Your instructions: Keeping every line intact, repeat the data word for word.

Source data:
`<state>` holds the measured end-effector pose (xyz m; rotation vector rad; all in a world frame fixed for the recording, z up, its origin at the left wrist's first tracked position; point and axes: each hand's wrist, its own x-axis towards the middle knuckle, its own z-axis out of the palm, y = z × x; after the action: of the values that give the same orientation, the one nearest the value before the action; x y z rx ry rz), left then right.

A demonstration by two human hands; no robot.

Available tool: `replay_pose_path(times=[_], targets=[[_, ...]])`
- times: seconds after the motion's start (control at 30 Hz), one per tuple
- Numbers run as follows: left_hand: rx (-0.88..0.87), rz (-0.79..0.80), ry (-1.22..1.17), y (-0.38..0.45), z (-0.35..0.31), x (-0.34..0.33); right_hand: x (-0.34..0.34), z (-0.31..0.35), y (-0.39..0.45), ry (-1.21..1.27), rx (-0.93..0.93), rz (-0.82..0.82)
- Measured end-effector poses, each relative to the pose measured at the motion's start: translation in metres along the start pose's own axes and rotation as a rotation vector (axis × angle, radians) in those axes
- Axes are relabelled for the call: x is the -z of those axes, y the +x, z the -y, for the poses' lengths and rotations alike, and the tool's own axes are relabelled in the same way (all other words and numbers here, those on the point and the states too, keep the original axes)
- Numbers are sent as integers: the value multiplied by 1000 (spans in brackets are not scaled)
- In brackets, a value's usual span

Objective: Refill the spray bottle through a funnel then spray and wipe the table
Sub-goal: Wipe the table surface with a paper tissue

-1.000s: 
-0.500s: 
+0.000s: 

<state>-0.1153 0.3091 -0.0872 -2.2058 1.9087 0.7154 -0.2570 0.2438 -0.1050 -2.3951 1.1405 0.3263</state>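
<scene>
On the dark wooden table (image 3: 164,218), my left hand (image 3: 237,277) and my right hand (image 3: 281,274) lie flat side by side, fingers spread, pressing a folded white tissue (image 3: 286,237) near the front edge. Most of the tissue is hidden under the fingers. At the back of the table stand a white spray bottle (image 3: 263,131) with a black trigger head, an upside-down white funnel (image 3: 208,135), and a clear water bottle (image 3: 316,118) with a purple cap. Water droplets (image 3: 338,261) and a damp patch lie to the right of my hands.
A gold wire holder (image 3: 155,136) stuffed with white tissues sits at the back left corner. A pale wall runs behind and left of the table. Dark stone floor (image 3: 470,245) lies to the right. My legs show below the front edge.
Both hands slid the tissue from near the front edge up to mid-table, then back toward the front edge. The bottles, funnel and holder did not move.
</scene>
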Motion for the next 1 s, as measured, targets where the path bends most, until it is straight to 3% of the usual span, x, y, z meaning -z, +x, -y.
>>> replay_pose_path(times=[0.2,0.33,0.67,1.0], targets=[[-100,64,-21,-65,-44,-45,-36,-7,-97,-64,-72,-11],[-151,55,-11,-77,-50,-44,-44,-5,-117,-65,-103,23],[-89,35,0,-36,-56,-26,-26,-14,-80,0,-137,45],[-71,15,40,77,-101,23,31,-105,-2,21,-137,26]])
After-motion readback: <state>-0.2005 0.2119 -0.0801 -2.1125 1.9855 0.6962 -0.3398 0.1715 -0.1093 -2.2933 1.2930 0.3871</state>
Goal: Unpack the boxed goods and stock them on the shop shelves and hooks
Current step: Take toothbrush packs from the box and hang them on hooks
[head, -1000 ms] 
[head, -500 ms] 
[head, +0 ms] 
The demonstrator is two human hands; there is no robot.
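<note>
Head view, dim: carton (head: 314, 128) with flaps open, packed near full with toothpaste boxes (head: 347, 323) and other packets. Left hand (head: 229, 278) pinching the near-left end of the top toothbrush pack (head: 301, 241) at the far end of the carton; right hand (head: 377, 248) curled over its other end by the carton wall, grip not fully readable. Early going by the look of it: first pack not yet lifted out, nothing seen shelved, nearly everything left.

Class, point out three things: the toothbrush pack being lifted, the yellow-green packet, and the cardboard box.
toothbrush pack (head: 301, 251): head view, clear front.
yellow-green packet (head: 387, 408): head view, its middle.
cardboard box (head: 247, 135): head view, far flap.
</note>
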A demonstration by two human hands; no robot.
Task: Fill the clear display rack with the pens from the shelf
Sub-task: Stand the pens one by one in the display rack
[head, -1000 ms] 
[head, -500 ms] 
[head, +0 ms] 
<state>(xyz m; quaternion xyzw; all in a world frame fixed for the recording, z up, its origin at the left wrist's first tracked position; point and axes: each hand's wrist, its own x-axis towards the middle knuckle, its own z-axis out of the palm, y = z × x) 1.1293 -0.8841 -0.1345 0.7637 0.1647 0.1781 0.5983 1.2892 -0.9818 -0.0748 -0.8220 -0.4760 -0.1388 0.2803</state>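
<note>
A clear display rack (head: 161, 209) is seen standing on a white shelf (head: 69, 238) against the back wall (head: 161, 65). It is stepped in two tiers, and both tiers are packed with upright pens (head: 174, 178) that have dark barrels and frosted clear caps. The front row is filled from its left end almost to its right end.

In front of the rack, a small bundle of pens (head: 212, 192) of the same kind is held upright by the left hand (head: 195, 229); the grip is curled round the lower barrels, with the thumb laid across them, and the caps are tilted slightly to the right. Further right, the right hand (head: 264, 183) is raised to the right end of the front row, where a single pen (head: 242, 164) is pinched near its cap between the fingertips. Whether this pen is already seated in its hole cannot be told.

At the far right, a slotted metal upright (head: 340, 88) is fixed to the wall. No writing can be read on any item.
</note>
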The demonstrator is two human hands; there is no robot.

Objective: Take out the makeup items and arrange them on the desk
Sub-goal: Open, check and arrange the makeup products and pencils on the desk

Exercise solution:
`<state>` holds the measured end-effector pose (xyz m; rotation vector rad; all in a world frame fixed for the recording, z up, its origin at the left wrist's first tracked position; point and axes: each hand's wrist, its own x-axis towards the middle knuckle, its own z-axis out of the palm, y = z × x; after the action: of the values that give the same orientation, the one nearest the value before the action; x y z rx ry rz), left then right.

A demonstration by two human hands; no robot.

Available tool: `replay_pose_path(times=[_], targets=[[_, ...]])`
- times: seconds after the motion's start (control at 30 Hz), one per tuple
- Numbers run as follows: left_hand: rx (-0.88..0.87), rz (-0.79..0.80), ry (-1.22..1.17), y (-0.38..0.45), z (-0.35..0.31), x (-0.34..0.33); right_hand: x (-0.34..0.34), z (-0.31..0.35), y (-0.39..0.45), ry (-1.21..1.27), rx (-0.93..0.93), rz (-0.82..0.82)
- Measured end-effector poses, each relative to the pose measured at the motion's start: translation in metres along the start pose's own axes and rotation as a rotation vector (axis × angle, radians) in those axes
- Axes are relabelled for the call: x is the -z of those axes, y the +x, z the -y, for the poses' lengths and rotations alike, and the tool's own axes are relabelled in the same way (all other words and numbers here, those on the point and the states too, keep the original axes)
- Numbers are sent as integers: the value multiplied by 1000 (spans in brackets are not scaled)
- In brackets, a value's usual span

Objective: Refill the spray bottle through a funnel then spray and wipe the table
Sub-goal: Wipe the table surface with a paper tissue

-1.000s: 
-0.500s: 
+0.000s: 

<state>-0.1153 0.3091 -0.0872 -2.2058 1.9087 0.7154 -0.2570 0.2438 -0.1050 -2.3951 1.1405 0.3263</state>
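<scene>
On the dark wooden table (image 3: 164,218), my left hand (image 3: 237,277) and my right hand (image 3: 281,274) lie flat side by side, fingers spread, pressing a folded white tissue (image 3: 286,237) near the front edge. Most of the tissue is hidden under the fingers. At the back of the table stand a white spray bottle (image 3: 263,131) with a black trigger head, an upside-down white funnel (image 3: 208,135), and a clear water bottle (image 3: 316,118) with a purple cap. Water droplets (image 3: 338,261) and a damp patch lie to the right of my hands.
A gold wire holder (image 3: 155,136) stuffed with white tissues sits at the back left corner. A pale wall runs behind and left of the table. Dark stone floor (image 3: 470,245) lies to the right. My legs show below the front edge.
Both hands slid the tissue from near the front edge up to mid-table, then back toward the front edge. The bottles, funnel and holder did not move.
</scene>
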Motion for the next 1 s, as measured, targets where the path bends most, until it is straight to 3% of the usual span, x, y, z meaning -z, +x, -y.
>>> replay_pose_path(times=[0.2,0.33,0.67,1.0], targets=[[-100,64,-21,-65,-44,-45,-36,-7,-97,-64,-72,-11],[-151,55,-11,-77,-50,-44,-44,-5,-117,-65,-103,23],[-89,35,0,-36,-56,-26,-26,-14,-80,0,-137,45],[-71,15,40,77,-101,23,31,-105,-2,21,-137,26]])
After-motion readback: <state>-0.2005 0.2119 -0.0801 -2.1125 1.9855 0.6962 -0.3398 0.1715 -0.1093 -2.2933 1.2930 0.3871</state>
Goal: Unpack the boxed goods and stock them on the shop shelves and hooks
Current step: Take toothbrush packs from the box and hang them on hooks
[head, -1000 ms] 
[head, -500 ms] 
[head, +0 ms] 
The demonstrator is two human hands; there is no robot.
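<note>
Head view, dim: carton (head: 314, 128) with flaps open, packed near full with toothpaste boxes (head: 347, 323) and other packets. Left hand (head: 229, 278) pinching the near-left end of the top toothbrush pack (head: 301, 241) at the far end of the carton; right hand (head: 377, 248) curled over its other end by the carton wall, grip not fully readable. Early going by the look of it: first pack not yet lifted out, nothing seen shelved, nearly everything left.

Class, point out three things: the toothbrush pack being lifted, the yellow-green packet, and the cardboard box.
toothbrush pack (head: 301, 251): head view, clear front.
yellow-green packet (head: 387, 408): head view, its middle.
cardboard box (head: 247, 135): head view, far flap.
</note>
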A demonstration by two human hands; no robot.
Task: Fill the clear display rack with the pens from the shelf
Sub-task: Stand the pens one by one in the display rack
[head, -1000 ms] 
[head, -500 ms] 
[head, +0 ms] 
<state>(xyz m; quaternion xyzw; all in a world frame fixed for the recording, z up, its origin at the left wrist's first tracked position; point and axes: each hand's wrist, its own x-axis towards the middle knuckle, its own z-axis out of the palm, y = z × x) 1.1293 -0.8841 -0.1345 0.7637 0.1647 0.1781 0.5983 1.2892 -0.9818 -0.0748 -0.8220 -0.4760 -0.1388 0.2803</state>
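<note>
A clear display rack (head: 161, 209) is seen standing on a white shelf (head: 69, 238) against the back wall (head: 161, 65). It is stepped in two tiers, and both tiers are packed with upright pens (head: 174, 178) that have dark barrels and frosted clear caps. The front row is filled from its left end almost to its right end.

In front of the rack, a small bundle of pens (head: 212, 192) of the same kind is held upright by the left hand (head: 195, 229); the grip is curled round the lower barrels, with the thumb laid across them, and the caps are tilted slightly to the right. Further right, the right hand (head: 264, 183) is raised to the right end of the front row, where a single pen (head: 242, 164) is pinched near its cap between the fingertips. Whether this pen is already seated in its hole cannot be told.

At the far right, a slotted metal upright (head: 340, 88) is fixed to the wall. No writing can be read on any item.
</note>
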The demonstrator is two human hands; there is no robot.

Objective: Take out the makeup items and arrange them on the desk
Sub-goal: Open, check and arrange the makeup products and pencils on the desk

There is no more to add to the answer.